Adding a new tutorial according to #2418

This tutorial demonstrates how to combine Sentinel-2 and ~~CDL~~ EuroCrops datasets using the ~~Sentinel2CDLDataModule~~ Sentinel2EuroCropsDataModule. It covers training a semantic segmentation model, along with evaluation and inference steps.

nilsleh · 2024-12-06T13:47:19Z

@burakekim Can you add the tutorial to the table of content in the rst file? Then one can view it in the CI docs to review as well :)

docs/index.rst

burakekim · 2025-01-04T13:48:49Z

The initial and somewhat end-to-end draft is now out:

downloads a Sentinel-2 patch with rasterio's windowed reading
prepares EuroCrops
visualizes the Sentinel-2 patch and its corresponding EuroCrops mask (with matplotlib and on a dynamic map)
trains and loads a dummy model for qualitative and quantitative evaluation

There are quite a few things I want to correct and improve:

train on GPU for a reasonable number of epochs, with proper dataloader and Trainer hyperparameters
maybe host the pretrained model + Sentinel-2 patch on HF?
use a bigger Sentinel-2 patch for training and possibly download another patch for inference or use some sort of opportunistic sampling (can we do that with GridSampler?) for proper evaluation that tones down potential spatial autocorrelation
EuroCrops has over 300 labels, but each country has its own distinct subset. The number of classes Slovakia has is still high. Shall we just turn this into a binary crop classification?
addressing the question above comes down to what we want to do with the trained model, i.e., does it add value to form multi-class classification?
there is a skimage dependency to visualize Sentinel-2 with percentile normalization; and folium, pyproj, shapely for plotting the Sentinel-2 and EuroCrops bounds on a dynamic map -- or is it fine to download 3rd party libraries for individual case studies?
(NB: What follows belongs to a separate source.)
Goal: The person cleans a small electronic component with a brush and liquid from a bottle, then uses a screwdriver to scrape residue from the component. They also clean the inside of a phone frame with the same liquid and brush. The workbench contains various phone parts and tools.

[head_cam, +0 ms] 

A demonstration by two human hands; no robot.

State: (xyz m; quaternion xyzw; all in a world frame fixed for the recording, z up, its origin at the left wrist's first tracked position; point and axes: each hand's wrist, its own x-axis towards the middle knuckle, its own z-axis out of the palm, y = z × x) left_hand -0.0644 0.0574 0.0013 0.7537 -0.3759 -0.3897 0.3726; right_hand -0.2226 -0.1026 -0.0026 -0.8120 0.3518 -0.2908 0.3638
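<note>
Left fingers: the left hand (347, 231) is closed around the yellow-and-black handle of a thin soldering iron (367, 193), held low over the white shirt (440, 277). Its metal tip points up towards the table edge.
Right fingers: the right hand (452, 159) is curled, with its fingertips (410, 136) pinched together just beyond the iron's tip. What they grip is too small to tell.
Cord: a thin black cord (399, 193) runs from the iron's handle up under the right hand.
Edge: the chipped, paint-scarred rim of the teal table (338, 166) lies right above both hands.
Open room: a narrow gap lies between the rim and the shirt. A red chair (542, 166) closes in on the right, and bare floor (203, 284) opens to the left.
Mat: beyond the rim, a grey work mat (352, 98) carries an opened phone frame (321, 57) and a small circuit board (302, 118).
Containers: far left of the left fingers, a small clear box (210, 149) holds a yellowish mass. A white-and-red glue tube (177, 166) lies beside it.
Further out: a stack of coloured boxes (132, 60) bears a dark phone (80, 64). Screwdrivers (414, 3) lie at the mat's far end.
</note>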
P.S. In the next iteration, I am thinking of renaming the case study to Crop Type Classification. That would describe the task better

docs/tutorials/case_studies.rst

Co-authored-by: Adam J. Stewart <[email protected]>

adamjstewart · 2025-01-04T21:19:46Z

Still need to actually look at the code, but here are responses to your TODOs:

train on GPU for a reasonable number of epochs, with proper dataloader and Trainer hyperparameters

Note that this needs to run in CI, preferably in seconds, not days. We can monkeypatch certain hyperparams to make this faster, but it shouldn't require a GPU.

maybe host the pretrained model + Sentinel-2 patch on HF?

Happy to do this if it makes the above faster while still getting good results.

use a bigger Sentinel-2 patch for training and possibly download another patch for inference or use some sort of opportunistic sampling (can we do that with GridSampler?) for proper evaluation that tones down potential spatial autocorrelation

Avoid big data, this needs to run in CI where we have very limited storage, don't want to wait 10 min to download data during a tutorial. Not sure what you mean by opportunistic sampling, but there are various GeoDataset splitting methods that you can use to chop a tile into east/west splits, grids, etc.

EuroCrops has over 300 labels, but each country has its own distinct subset. The number of classes Slovakia has is still high. Shall we just turn this into a binary crop classification? addressing the question above comes down to what we want to do with the trained model, i.e., does it add value to form multi-class classification?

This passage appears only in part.